## PROBLEM TO WORK ON:
Your job is to report every line of the entries that has "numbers".

## PROVIDED INFORMATION:
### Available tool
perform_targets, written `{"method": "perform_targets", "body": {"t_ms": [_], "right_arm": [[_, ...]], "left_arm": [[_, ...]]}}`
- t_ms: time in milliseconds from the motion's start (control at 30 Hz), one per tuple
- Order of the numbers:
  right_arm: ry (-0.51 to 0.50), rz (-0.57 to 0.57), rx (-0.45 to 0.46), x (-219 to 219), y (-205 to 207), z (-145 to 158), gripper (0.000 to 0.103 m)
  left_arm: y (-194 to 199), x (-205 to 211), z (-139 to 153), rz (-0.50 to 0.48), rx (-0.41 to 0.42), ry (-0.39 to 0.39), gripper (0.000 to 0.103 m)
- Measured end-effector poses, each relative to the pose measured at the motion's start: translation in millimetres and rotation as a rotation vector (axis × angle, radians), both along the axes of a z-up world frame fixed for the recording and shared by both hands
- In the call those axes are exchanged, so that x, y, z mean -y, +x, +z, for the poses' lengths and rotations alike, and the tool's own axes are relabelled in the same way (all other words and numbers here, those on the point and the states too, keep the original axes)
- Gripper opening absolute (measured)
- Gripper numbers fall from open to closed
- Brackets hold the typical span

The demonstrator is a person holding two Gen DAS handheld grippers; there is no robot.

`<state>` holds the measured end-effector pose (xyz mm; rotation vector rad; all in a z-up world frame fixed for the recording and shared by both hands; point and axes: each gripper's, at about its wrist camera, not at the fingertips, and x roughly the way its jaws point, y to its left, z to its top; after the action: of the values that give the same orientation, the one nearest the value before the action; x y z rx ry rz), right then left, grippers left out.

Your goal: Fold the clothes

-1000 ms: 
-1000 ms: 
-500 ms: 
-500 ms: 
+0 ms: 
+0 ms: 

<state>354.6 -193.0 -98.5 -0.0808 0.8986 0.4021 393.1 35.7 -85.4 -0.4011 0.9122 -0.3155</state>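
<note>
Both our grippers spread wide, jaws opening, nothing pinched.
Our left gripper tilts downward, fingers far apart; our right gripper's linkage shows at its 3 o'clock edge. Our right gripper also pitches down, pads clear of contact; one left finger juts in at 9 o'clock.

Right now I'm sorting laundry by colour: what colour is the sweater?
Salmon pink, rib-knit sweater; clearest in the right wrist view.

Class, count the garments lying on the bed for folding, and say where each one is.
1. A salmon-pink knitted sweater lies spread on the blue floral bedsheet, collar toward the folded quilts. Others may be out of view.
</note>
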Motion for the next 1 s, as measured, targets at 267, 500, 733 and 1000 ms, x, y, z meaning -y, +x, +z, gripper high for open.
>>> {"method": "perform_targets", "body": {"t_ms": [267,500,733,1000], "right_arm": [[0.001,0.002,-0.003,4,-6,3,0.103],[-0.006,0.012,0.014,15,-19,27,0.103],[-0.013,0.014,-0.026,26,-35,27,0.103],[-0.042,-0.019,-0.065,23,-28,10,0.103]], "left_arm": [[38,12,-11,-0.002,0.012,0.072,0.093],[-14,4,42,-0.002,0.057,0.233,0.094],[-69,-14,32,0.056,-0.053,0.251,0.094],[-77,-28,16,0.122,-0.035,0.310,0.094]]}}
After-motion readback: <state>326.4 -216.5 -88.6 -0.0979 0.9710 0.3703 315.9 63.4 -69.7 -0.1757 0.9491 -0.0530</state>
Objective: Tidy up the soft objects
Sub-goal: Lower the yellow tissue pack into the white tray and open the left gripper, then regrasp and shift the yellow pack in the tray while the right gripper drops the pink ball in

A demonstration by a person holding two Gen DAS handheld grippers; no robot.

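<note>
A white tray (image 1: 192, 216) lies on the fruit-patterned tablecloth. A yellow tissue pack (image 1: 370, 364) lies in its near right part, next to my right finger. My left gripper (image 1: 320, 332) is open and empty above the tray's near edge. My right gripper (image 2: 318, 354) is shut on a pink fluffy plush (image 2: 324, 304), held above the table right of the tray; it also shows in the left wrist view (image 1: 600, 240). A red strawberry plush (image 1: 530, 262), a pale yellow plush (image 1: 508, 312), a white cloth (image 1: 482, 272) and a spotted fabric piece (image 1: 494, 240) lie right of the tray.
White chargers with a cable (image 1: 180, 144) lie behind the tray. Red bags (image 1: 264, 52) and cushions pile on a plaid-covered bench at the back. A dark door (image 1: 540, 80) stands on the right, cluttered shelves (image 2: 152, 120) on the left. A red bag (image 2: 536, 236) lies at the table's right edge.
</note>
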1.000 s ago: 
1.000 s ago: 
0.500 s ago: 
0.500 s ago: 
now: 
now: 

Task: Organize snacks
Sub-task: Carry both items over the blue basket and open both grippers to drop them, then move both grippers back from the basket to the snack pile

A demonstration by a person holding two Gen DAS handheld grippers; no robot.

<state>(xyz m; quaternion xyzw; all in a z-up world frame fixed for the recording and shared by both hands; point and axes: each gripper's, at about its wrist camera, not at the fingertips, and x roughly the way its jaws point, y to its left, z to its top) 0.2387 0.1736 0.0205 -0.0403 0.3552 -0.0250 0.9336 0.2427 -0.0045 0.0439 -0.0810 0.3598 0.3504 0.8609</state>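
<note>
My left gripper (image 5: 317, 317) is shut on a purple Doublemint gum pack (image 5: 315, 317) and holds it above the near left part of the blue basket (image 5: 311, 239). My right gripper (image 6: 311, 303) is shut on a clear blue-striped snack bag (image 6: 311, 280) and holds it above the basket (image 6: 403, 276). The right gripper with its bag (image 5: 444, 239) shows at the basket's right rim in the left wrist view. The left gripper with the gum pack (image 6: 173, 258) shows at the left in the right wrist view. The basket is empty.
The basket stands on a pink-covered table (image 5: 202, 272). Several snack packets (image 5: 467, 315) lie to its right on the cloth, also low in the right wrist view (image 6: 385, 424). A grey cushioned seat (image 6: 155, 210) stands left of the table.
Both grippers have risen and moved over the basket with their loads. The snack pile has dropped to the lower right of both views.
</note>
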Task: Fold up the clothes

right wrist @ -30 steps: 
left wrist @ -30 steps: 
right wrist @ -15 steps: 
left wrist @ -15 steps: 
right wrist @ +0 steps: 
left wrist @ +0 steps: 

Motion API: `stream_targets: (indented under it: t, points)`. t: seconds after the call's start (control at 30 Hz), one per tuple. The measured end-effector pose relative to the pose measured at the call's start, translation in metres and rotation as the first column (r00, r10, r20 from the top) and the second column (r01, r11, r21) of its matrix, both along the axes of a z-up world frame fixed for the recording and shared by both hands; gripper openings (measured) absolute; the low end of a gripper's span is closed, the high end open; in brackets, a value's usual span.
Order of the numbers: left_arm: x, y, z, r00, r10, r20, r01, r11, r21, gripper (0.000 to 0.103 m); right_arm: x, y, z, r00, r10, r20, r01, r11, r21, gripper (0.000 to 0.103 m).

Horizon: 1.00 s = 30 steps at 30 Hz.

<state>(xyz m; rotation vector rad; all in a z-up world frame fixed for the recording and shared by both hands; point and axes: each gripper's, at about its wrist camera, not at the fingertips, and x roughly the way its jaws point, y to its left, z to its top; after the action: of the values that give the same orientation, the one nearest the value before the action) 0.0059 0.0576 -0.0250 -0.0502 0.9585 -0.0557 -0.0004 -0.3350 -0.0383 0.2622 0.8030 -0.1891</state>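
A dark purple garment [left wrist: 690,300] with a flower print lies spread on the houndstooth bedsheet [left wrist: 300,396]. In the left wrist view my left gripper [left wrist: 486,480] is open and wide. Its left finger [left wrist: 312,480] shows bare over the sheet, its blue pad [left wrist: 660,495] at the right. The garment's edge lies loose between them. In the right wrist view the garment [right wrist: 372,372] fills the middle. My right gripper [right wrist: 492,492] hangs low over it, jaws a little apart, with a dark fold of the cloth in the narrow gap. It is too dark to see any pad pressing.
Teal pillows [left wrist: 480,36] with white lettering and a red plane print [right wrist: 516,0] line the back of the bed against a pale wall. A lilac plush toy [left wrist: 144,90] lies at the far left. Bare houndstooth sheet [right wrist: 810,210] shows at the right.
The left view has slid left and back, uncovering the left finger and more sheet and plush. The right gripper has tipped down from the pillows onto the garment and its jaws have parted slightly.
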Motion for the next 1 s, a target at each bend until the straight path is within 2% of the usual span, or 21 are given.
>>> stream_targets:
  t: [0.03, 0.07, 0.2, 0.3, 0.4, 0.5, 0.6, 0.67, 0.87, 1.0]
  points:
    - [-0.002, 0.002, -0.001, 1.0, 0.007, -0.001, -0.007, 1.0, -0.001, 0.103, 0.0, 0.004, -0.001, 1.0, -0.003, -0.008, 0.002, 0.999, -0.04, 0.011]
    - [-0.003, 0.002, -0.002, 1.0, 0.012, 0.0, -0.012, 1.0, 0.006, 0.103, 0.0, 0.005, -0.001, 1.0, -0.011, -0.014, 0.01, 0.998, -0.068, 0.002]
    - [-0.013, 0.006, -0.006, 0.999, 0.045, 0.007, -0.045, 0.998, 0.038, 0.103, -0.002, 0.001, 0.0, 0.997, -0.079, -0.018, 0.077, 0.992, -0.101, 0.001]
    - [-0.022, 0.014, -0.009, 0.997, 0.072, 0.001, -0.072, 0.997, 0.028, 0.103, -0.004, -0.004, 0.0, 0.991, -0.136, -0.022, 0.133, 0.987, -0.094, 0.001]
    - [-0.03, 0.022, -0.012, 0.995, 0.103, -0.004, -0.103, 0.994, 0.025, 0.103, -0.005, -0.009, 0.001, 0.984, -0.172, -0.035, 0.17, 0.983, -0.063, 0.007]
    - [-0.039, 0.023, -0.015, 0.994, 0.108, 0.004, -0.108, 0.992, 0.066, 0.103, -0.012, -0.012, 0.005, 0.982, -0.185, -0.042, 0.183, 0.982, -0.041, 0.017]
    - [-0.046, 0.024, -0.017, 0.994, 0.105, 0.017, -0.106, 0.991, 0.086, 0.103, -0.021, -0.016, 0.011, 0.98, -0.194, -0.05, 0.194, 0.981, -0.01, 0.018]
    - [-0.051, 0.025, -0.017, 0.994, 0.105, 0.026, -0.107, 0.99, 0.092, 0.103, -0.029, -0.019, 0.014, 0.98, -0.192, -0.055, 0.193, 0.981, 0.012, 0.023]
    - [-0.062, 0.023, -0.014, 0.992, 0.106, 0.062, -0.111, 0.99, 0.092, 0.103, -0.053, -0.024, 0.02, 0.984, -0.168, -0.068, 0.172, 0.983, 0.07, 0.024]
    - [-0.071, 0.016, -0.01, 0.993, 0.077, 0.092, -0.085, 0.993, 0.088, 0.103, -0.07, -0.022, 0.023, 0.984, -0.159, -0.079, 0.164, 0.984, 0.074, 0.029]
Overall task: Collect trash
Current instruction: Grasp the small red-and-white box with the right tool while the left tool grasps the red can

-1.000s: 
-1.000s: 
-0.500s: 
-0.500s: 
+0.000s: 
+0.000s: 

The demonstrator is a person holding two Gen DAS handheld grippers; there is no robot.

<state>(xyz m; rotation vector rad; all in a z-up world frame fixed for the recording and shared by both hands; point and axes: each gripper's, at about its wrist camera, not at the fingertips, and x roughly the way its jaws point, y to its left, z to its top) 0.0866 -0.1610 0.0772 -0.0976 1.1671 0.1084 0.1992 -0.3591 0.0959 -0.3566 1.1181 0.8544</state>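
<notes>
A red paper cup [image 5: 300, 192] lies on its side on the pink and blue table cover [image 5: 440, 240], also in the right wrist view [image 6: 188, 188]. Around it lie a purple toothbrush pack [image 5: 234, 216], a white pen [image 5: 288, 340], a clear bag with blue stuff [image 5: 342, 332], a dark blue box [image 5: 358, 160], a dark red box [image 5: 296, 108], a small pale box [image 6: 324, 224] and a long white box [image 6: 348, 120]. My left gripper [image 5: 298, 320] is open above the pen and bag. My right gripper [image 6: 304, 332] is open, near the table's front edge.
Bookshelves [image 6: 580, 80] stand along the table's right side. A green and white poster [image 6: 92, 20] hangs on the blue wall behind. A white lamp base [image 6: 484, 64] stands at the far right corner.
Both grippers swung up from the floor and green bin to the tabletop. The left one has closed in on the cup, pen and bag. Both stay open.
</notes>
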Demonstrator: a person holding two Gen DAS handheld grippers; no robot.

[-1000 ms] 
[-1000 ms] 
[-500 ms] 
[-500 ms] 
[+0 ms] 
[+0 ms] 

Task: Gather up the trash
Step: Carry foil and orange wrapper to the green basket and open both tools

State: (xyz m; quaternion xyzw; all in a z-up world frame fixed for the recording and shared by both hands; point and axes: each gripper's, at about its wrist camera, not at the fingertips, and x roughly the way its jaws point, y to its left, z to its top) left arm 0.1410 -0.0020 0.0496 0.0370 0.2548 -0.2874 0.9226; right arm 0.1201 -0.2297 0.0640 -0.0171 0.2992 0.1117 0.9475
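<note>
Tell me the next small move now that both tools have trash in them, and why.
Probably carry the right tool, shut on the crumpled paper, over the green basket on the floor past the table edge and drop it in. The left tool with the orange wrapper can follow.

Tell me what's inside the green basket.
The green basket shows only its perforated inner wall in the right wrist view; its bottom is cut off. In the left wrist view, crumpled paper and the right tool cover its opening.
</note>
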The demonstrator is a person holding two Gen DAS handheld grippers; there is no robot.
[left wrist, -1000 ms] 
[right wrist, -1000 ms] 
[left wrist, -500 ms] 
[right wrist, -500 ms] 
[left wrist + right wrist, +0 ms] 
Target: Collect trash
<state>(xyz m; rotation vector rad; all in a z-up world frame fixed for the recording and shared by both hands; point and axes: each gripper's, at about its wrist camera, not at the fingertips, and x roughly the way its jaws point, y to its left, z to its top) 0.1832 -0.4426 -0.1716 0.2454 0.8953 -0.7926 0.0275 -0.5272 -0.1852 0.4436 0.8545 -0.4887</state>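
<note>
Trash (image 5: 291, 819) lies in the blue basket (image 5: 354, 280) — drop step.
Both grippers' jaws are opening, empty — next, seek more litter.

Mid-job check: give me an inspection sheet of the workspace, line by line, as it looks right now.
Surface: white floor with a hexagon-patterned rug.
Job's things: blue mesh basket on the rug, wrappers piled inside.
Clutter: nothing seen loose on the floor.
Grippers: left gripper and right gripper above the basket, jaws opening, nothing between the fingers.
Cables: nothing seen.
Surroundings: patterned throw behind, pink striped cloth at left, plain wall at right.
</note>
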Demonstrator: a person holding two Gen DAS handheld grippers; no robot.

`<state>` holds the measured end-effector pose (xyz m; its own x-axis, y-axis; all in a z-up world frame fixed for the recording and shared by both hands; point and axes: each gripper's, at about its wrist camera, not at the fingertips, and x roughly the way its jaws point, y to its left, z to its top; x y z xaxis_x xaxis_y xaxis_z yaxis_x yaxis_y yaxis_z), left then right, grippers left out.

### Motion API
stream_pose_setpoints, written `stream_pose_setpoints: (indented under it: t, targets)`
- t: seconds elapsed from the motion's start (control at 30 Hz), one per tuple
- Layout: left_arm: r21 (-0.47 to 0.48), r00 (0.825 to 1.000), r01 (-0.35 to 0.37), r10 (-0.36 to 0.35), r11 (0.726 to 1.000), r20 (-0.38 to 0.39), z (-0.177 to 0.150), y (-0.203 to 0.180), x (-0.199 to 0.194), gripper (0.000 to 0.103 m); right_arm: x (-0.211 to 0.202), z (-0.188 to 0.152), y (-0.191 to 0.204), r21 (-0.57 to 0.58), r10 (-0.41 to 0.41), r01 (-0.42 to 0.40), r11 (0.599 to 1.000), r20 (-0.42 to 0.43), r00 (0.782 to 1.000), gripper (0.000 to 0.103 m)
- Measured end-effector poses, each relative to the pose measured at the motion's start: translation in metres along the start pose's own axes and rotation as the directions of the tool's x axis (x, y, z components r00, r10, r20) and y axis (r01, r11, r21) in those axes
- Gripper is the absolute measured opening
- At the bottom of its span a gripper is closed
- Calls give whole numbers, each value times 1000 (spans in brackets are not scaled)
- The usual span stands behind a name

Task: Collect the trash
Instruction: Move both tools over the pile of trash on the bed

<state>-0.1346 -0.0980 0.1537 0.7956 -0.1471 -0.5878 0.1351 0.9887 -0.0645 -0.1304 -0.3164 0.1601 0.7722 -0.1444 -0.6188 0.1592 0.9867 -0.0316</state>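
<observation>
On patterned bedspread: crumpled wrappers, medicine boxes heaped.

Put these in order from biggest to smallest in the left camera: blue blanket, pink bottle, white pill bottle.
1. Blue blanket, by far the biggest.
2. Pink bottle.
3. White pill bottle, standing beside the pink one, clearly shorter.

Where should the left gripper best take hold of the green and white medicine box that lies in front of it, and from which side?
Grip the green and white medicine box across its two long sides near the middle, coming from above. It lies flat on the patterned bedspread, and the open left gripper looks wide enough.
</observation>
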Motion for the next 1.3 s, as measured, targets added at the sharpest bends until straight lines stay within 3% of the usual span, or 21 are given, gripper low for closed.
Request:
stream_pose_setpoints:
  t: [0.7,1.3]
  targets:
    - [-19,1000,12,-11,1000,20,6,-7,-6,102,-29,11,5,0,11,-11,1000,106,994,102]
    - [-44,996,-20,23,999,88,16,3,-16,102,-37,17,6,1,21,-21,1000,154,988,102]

## ANSWER:
- Order of the numbers:
- In the call those axes are exchanged, so that x, y, z mean -y, +x, +z, for the poses' lengths and rotations alike, and the tool's own axes are relabelled in the same way (all other words and numbers here, those on the point and the states too, keep the original axes)
- Gripper numbers fall from open to closed
Order of the numbers: left_arm: x, y, z, r00, r10, r20, r01, r11, r21, gripper (0.000 to 0.103 m); right_arm: x, y, z, r00, r10, r20, r01, r11, r21, gripper (0.000 to 0.103 m).
- Calls give whole numbers, each value times 1000 (spans in brackets are not scaled)

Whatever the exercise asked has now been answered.